WHAT IS REQUIRED
Retype the listing exactly; omit pictures.

Start of Block

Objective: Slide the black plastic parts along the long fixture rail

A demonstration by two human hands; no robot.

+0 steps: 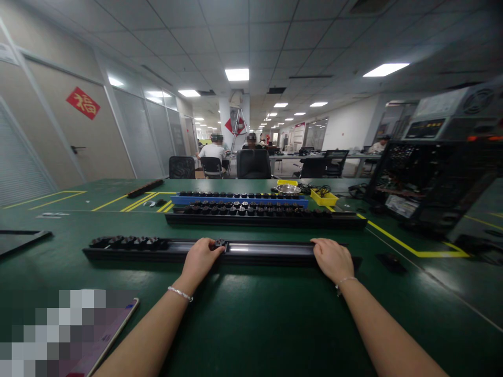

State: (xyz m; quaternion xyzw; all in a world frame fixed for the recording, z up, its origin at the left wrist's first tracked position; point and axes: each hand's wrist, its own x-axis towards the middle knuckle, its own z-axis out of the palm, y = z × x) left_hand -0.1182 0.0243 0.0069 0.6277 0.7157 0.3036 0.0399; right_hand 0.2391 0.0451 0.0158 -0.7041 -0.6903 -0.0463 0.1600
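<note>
A long black metal channel [271, 255] lies crosswise in front of me, with a bare shiny inside along its middle. Between the thumb and fingers of my left hand [201, 258] is a small black socket-like piece [220, 243], set in the channel near its middle. My right hand [334, 258] grips the channel toward its right end, fingers over the far edge. Several black socket-like pieces [128, 241] sit in a row at the channel's left end. Details of the piece under my left fingers are partly hidden.
Beyond lie a black strip [267, 220] and a blue strip [181, 200] with rows of black pieces. A yellow bin [324, 198] and metal bowl [288, 190] stand behind. An open computer case [416, 178] is at right, a phone-like device [113, 332] at lower left.
</note>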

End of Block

SOLUTION TO THIS TASK
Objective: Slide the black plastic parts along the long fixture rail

A demonstration by two human hands; no robot.

+0 steps: 

State: (xyz m; quaternion xyzw; all in a world frame fixed for the recording, z up, its origin at the left wrist's first tracked position; point and axes: each hand's wrist, its own x-axis towards the middle knuckle, its own z-axis out of the palm, y = z × x) left_hand -0.1182 0.0243 0.0069 0.6277 0.7157 0.3036 0.0399; right_hand 0.2391 0.0451 0.0158 -0.7041 -0.6903 -0.0463 0.1600
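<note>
A long black metal channel [271, 255] lies crosswise in front of me, with a bare shiny inside along its middle. Between the thumb and fingers of my left hand [201, 258] is a small black socket-like piece [220, 243], set in the channel near its middle. My right hand [334, 258] grips the channel toward its right end, fingers over the far edge. Several black socket-like pieces [128, 241] sit in a row at the channel's left end. Details of the piece under my left fingers are partly hidden.
Beyond lie a black strip [267, 220] and a blue strip [181, 200] with rows of black pieces. A yellow bin [324, 198] and metal bowl [288, 190] stand behind. An open computer case [416, 178] is at right, a phone-like device [113, 332] at lower left.
</note>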

Nothing else is required to complete the output.